Una frontera para la próxima década
¿Cómo avanzamos desde aquí? Primero, creando un corpus de pruebas diseñadas para evaluar “límite de predictabilidad”: variaciones sistemáticas en variables causales relevantes. Luego, diseñando sistemas que activamente diagnostican su incertidumbre interna, y adaptan su comportamiento, o piden ayuda.
En la práctica, esto podría implicar arquitecturas híbridas: una red neuronal acompañada de un módulo causal —una herramienta que meta-C++ el modelo interno y detecte cambios. Un primitivo de IA introspectiva, que sepa cuándo su modelo interno deja de estar fundamentado.
También debemos pensar en transparencia regulatoria: si una IA opera en un nuevo país, requiere una certificación de robustez ante variaciones en contexto. Si circula por un nuevo mercado, debe demostrar que su comportamiento sigue dentro de un rango aceptable según su internalidad.

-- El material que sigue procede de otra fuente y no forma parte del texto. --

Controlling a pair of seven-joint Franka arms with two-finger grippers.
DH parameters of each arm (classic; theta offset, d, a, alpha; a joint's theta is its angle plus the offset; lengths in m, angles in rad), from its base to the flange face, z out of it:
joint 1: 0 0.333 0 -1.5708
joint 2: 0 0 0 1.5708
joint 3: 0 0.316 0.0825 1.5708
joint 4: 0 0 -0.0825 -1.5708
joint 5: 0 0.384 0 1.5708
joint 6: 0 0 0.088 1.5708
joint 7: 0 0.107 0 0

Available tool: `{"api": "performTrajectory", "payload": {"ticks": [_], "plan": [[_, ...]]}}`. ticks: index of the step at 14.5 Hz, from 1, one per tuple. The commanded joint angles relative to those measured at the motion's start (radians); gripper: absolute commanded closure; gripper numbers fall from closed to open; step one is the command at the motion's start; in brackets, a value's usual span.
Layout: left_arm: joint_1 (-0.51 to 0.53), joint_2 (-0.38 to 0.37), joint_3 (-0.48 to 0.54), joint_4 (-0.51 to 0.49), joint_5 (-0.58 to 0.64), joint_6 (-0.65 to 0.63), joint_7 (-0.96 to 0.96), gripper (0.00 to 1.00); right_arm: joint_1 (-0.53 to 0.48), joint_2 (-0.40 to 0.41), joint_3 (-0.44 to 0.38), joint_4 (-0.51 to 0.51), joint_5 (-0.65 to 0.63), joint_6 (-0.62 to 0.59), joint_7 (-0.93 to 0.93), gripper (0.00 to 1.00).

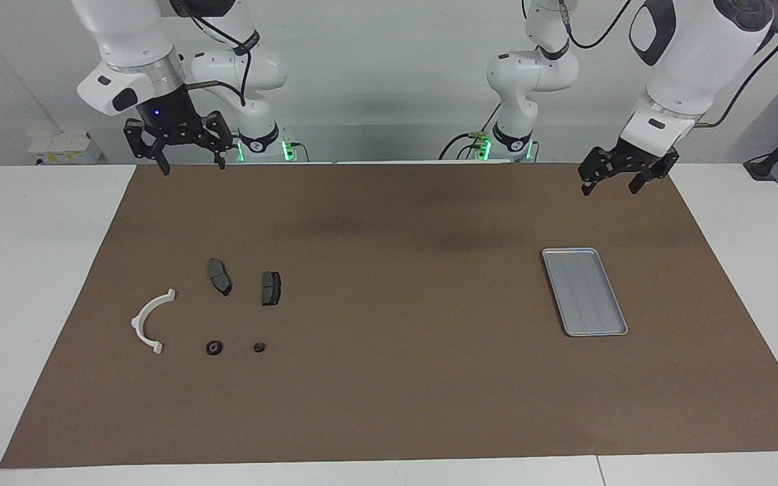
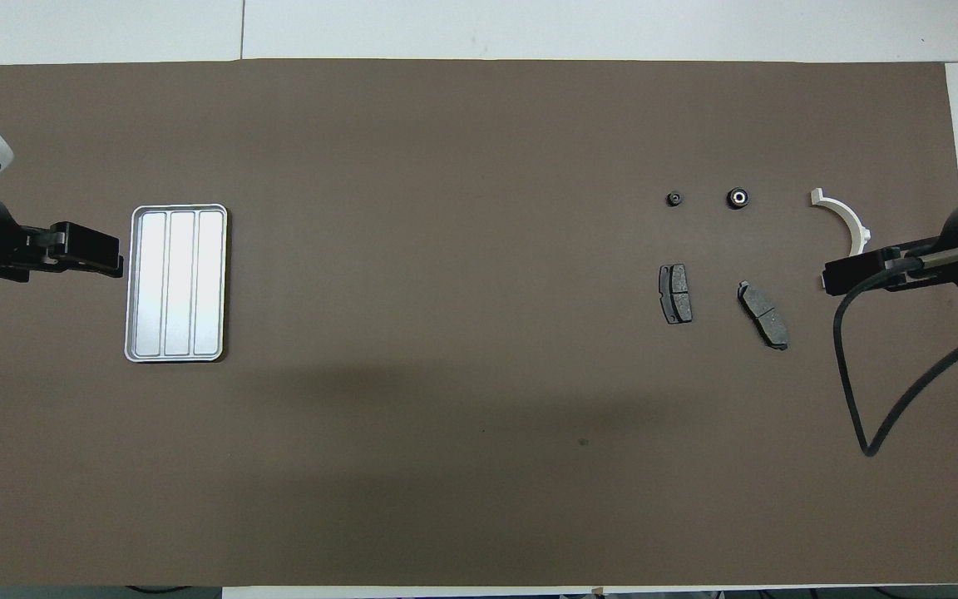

Y crucialmente, debe haber mecanismos automáticos de “explicación de fracaso” cuando una IA comete un error. No solo reacciones himinata, sino diagnósticos post-mortem que nos revelen por qué, desde un punto de vista causal, eso ya no era predecible.
¿Por qué vale la pena este esfuerzo?
Si crees que la IA está para amplificar lo humano, hay una razón extra: sin control de predictabilidad, corremos el riesgo de delegar decisiones cruciales a cajas negras que responden a mundos implícitos desconocidos. Sin ese control, actuamos con confianza ciega.
Pero si empezamos a construir frameworks que evalúen límites causales, que detecten desplazamientos y actúen en consecuencia, entonces no solo diseñamos sistemas inteligentes. Diseñamos sistemas fiables, confiables y responsables.
El paper “The Limits of Predicting Agents from Behaviour” no es alarmista. Es necesario. Establece un estándar para ir más allá de la ilusión de certeza. Y nos obliga a construir IA que no solo aprenda, sino que se sepa aprendiendo.